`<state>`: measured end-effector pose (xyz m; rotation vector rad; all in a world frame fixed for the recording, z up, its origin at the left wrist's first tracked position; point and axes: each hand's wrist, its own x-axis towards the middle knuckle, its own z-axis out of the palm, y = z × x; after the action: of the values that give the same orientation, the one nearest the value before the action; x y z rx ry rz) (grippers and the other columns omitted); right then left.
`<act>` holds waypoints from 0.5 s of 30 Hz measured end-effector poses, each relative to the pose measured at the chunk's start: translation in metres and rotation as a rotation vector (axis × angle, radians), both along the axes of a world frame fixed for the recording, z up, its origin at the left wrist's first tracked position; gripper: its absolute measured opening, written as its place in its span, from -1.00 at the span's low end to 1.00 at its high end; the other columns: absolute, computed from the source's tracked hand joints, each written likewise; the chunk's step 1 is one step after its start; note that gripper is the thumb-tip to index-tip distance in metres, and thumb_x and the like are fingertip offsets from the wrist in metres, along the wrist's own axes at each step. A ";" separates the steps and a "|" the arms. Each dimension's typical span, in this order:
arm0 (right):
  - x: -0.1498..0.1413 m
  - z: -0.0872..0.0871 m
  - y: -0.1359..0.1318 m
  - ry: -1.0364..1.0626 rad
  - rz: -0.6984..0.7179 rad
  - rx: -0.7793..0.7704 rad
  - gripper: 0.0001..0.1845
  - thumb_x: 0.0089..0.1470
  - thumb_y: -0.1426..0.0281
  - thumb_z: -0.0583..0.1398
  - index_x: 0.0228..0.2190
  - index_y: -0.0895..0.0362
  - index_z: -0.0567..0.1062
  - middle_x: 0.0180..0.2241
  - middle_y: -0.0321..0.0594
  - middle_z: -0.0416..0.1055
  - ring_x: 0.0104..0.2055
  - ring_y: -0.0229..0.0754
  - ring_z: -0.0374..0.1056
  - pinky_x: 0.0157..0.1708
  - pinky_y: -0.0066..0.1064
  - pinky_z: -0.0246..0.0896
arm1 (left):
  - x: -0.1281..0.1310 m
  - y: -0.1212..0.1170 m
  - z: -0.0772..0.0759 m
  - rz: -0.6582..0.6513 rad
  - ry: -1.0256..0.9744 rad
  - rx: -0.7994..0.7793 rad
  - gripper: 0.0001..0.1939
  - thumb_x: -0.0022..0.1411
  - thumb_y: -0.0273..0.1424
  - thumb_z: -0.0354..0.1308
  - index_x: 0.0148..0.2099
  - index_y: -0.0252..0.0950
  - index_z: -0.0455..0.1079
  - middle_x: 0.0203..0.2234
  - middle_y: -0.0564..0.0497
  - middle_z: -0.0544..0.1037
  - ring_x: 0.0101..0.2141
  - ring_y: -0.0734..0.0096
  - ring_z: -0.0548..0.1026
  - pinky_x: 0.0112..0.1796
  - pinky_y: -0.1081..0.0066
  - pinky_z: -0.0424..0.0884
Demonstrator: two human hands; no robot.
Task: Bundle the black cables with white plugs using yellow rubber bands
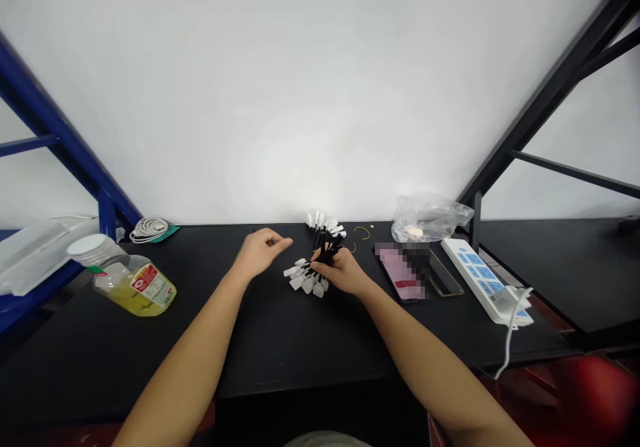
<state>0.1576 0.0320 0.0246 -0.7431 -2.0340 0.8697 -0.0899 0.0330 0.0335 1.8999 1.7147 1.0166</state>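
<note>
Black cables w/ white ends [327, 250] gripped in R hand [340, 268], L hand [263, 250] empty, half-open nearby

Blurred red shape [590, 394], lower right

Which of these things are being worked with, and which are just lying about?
Being worked with:
Bundle of black leads with white ends, in the right hand

Apparently just lying about:
Jar with yellow contents
Coiled white cable
Two phones
Power strip
Clear plastic bag
</note>
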 end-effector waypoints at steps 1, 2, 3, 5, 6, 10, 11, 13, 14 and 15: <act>0.000 0.000 0.000 -0.006 -0.001 0.006 -0.77 0.17 0.23 0.23 -0.34 0.13 0.57 -0.41 -0.23 0.46 -0.34 -0.20 0.39 -0.29 -0.39 0.31 | -0.012 0.002 0.002 0.137 0.119 -0.006 -0.57 0.19 0.04 0.13 -0.36 -0.23 0.52 -0.30 -0.08 0.59 -0.31 0.25 0.50 -0.32 0.36 0.36; 0.001 -0.001 0.001 -0.013 0.000 0.010 -0.78 0.18 0.24 0.23 -0.34 0.13 0.57 -0.40 -0.23 0.47 -0.33 -0.20 0.40 -0.28 -0.39 0.31 | -0.025 0.003 0.003 0.242 0.231 -0.078 -0.57 0.19 0.05 0.12 -0.34 -0.21 0.53 -0.26 -0.10 0.60 -0.25 0.16 0.51 -0.30 0.33 0.36; 0.001 -0.001 0.001 -0.019 -0.001 0.015 -0.79 0.18 0.25 0.22 -0.34 0.13 0.57 -0.40 -0.23 0.47 -0.32 -0.19 0.40 -0.27 -0.39 0.30 | -0.037 0.005 0.003 0.314 0.313 -0.180 -0.57 0.16 0.06 0.13 -0.31 -0.19 0.53 -0.22 -0.11 0.61 -0.21 0.09 0.52 -0.29 0.30 0.37; 0.001 -0.001 0.001 -0.025 -0.007 0.024 -0.80 0.18 0.26 0.22 -0.34 0.12 0.56 -0.40 -0.24 0.48 -0.31 -0.19 0.41 -0.25 -0.38 0.30 | -0.057 0.008 0.000 0.365 0.413 -0.402 -0.61 0.09 0.02 0.19 -0.29 -0.19 0.54 -0.23 -0.14 0.62 -0.19 0.00 0.54 -0.28 0.28 0.37; 0.001 -0.001 0.001 -0.025 -0.011 0.028 -0.81 0.18 0.27 0.22 -0.34 0.12 0.56 -0.40 -0.24 0.48 -0.30 -0.18 0.41 -0.25 -0.38 0.30 | -0.064 0.010 -0.003 0.362 0.436 -0.486 -0.64 0.08 -0.01 0.21 -0.30 -0.19 0.55 -0.25 -0.15 0.63 -0.19 -0.02 0.55 -0.29 0.27 0.37; 0.000 -0.001 0.001 -0.028 -0.014 0.029 -0.82 0.19 0.27 0.22 -0.34 0.12 0.56 -0.39 -0.25 0.48 -0.30 -0.19 0.42 -0.24 -0.39 0.30 | -0.067 0.014 -0.011 0.318 0.425 -0.483 -0.78 0.05 -0.17 0.21 -0.37 -0.18 0.56 -0.33 -0.11 0.63 -0.23 0.03 0.56 -0.33 0.32 0.34; 0.000 -0.001 0.001 -0.028 -0.014 0.029 -0.82 0.19 0.28 0.22 -0.34 0.12 0.56 -0.39 -0.25 0.49 -0.30 -0.20 0.42 -0.24 -0.39 0.30 | -0.062 0.014 -0.010 0.284 0.383 -0.416 -0.79 0.06 -0.19 0.20 -0.39 -0.20 0.55 -0.37 -0.09 0.62 -0.27 0.08 0.56 -0.35 0.34 0.33; 0.000 -0.001 0.001 -0.025 -0.016 0.030 -0.82 0.18 0.28 0.22 -0.33 0.12 0.56 -0.38 -0.25 0.49 -0.29 -0.20 0.42 -0.24 -0.40 0.30 | -0.046 0.010 -0.007 0.150 0.227 -0.270 -0.77 0.10 -0.19 0.18 -0.42 -0.23 0.50 -0.48 -0.03 0.58 -0.38 0.23 0.52 -0.39 0.39 0.31; 0.000 -0.001 0.001 -0.020 -0.019 0.031 -0.83 0.18 0.29 0.23 -0.33 0.12 0.57 -0.37 -0.25 0.50 -0.29 -0.20 0.42 -0.23 -0.40 0.30 | -0.037 0.008 -0.004 0.061 0.121 -0.204 -0.75 0.12 -0.17 0.18 -0.43 -0.25 0.47 -0.52 0.01 0.55 -0.44 0.30 0.49 -0.41 0.42 0.30; 0.000 -0.002 0.001 -0.014 -0.022 0.031 -0.83 0.18 0.29 0.23 -0.32 0.12 0.57 -0.36 -0.25 0.50 -0.29 -0.20 0.42 -0.23 -0.40 0.30 | -0.027 0.004 -0.002 -0.031 0.012 -0.159 -0.73 0.13 -0.15 0.19 -0.42 -0.26 0.45 -0.56 0.03 0.52 -0.49 0.36 0.46 -0.44 0.44 0.28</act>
<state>0.1578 0.0334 0.0228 -0.7549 -2.0431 0.8215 -0.1167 0.0370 0.0319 1.8291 1.7129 0.8328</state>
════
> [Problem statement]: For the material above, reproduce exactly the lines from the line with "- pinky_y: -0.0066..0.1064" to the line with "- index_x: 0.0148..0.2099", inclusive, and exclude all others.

> [Exercise response]:
  - pinky_y: -0.0066..0.1064
  - pinky_z: -0.0246..0.0896
arm1 (left):
  - x: -0.1281..0.1310 m
  - y: -0.1212..0.1170 m
  - z: -0.0772..0.0759 m
  - rz: -0.6582..0.6513 rad
  - ry: -1.0256..0.9744 rad
  - rx: -0.7994..0.7793 rad
  - gripper: 0.0001..0.1939
  - thumb_x: -0.0022..0.1411
  - thumb_y: -0.0273..0.1424
  - thumb_z: -0.0354..0.1308
  - index_x: 0.0148..0.2099

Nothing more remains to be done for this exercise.